As also explained in that section, the network provides rewards that can be used to fund traffic.
Note also that every validator node has an associated validator operator party that represents
that validator node’s administrator (docs).
The validator node automatically mints rewards for that party.
It can further be configured to
automatically purchase traffic
using that party’s CC balance, which includes the minted rewards.
We thus recommend the following setup as a starting point to mint
rewards and automatically fund traffic:
- Use the validator operator party as your featured
exchangeParty.
Follow exchange-party-setup to get it featured.

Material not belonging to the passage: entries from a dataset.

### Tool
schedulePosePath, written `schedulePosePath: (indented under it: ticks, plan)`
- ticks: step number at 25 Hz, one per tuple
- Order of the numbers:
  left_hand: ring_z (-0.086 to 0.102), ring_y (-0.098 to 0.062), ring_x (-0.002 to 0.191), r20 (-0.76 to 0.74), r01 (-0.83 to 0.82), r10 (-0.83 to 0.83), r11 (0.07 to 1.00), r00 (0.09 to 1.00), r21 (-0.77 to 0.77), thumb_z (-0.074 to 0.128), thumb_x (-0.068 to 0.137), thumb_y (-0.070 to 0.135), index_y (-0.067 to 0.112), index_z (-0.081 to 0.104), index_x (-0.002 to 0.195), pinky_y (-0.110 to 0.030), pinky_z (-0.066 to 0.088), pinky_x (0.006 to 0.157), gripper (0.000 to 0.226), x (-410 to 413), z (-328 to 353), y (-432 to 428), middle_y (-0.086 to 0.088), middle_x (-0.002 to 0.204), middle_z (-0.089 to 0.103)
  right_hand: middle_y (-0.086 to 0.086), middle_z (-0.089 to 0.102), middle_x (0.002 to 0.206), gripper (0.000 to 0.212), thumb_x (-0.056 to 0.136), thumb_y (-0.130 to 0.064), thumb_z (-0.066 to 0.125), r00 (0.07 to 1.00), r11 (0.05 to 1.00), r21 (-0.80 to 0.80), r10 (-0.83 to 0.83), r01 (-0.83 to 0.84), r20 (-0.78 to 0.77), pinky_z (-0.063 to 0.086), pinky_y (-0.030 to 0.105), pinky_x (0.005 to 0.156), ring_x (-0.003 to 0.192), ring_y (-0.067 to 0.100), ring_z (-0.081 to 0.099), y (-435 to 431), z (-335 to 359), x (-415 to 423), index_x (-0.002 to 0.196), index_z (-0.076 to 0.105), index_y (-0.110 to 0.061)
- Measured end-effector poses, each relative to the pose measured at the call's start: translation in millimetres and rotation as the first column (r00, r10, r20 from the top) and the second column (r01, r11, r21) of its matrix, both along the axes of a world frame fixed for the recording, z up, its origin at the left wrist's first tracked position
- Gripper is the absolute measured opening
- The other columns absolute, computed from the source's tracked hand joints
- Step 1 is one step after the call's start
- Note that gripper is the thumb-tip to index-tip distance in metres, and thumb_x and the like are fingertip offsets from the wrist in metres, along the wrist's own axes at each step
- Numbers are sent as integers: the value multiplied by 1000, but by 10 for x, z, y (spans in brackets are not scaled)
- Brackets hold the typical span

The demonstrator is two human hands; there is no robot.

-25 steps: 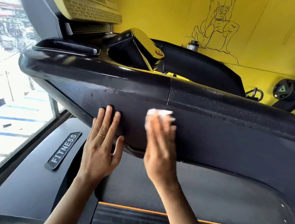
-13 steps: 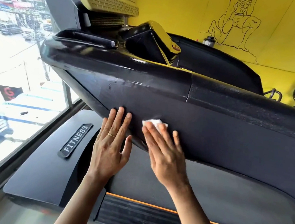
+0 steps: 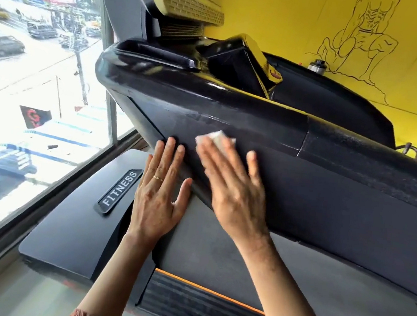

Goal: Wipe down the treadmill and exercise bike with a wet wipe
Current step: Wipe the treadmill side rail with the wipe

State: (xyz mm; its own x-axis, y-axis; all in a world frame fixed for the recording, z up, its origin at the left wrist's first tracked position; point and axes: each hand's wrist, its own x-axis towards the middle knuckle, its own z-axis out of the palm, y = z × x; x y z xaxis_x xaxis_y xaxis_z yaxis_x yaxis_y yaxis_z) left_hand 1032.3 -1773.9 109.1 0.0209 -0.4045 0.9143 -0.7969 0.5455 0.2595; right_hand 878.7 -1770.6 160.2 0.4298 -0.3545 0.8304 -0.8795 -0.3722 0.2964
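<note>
Wipe (image 3: 216, 139) sits at frame centre, pressed flat on the treadmill side panel (image 3: 327, 197) under the right hand (image 3: 235, 187), whose fingers are straight and spread, not curled round it. In the last second it closed in on the left hand (image 3: 158, 199) and rose toward the glossy rail (image 3: 208, 106). The left hand is unmoved and flat, fingers straight, holding nothing. Judgement: mid-stroke, the panel's right stretch still to do; exercise bike not in view.

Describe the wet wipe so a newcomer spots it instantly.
Find the big black treadmill panel slanting across the middle. On it, beside the left hand, the wet wipe pokes out from under the fingertips of the right hand. It is the only white, crumpled thing on that dark surface.
</note>
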Motion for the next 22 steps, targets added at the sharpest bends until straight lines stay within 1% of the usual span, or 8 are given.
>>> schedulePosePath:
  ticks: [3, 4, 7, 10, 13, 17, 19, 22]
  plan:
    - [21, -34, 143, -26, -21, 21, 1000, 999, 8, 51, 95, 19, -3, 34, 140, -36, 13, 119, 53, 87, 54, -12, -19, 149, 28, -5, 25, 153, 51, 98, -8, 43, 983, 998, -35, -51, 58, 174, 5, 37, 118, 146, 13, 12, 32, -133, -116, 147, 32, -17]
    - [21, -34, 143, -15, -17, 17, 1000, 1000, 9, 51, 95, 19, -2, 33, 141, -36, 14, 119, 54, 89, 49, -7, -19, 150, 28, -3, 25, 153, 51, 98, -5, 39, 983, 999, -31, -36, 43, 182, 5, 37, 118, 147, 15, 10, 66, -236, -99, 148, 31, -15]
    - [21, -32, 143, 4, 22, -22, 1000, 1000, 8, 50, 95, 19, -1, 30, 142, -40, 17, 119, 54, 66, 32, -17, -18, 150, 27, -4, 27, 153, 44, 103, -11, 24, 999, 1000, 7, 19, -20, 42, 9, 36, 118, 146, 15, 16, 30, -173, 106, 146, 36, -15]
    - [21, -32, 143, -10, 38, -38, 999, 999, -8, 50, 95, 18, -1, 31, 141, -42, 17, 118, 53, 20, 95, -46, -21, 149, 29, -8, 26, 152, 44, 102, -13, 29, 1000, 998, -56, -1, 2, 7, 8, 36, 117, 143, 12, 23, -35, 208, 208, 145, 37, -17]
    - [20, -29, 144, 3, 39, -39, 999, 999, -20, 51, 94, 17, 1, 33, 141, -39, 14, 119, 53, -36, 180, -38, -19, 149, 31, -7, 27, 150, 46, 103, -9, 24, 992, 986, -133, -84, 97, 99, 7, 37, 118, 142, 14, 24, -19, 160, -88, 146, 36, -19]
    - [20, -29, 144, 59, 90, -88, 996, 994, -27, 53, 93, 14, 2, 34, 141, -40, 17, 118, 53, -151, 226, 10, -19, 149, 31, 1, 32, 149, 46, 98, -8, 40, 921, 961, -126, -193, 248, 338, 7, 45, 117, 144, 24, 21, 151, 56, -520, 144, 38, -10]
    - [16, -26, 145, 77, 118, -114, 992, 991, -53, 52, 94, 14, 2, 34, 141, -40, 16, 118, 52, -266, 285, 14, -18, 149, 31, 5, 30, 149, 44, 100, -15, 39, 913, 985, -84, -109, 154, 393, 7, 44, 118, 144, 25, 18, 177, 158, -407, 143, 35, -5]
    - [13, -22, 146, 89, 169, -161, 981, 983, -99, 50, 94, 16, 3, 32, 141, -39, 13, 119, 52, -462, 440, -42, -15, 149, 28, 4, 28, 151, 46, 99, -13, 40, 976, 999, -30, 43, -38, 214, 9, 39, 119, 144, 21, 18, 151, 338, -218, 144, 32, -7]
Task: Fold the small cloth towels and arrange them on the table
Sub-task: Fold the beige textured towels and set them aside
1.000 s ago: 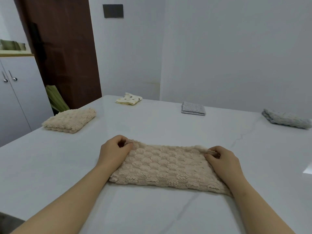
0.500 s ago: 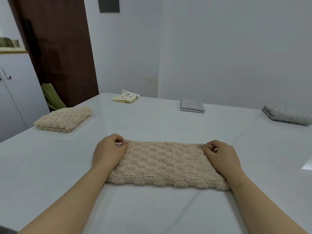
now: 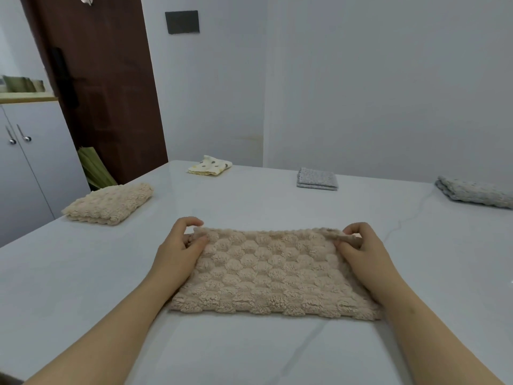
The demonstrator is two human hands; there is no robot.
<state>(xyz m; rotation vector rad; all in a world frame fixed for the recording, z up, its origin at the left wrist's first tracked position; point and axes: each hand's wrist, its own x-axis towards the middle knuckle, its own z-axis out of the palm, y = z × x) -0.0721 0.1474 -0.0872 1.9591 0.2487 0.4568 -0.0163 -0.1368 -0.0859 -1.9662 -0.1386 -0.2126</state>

- treasury-party-setup to create a
treasuryParty with a transfer preapproval managed by your exchangeParty.
- Setup automatic traffic purchases in the validator app.
- Optional: setup auto-sweep from the
exchangParty to your treasuryParty to limit the funds managed directly by the validator node.
As a starting point for the automatic traffic purchase configuration, set targetThroughput to 2kB/s
and minTopupInterval to 1 minute, which should be sufficient to execute about one withdrawal or deposit acceptance every 10 seconds.
Please test this with your expected traffic pattern and adjust as needed.
See this FAQ to measure the traffic spent on an individual transaction.
Setup Exchange Parties
Setup the featured exchange party
As explained above in reward-minting-and-traffic-funding, we recommend to use the validator operator party
as your featured exchangeParty. This party is automatically created when you
deploy your validator node.
Thus the only setup step is to get it featured by the SVs:
On DevNet, you can self-feature your validator operator party as follows:
-
Log into the wallet UI for the validator user, which presents itself as in this screenshot:
-
Tap 20 $ of CC to ensure that your validator operator party has enough funds to purchase traffic.
-
Click on the “Self-grant featured app rights” button.
-
The button is replaced with a star ⭐ icon once the
FeaturedAppRight contract has been created for your validator operator party. This may take about 10 seconds.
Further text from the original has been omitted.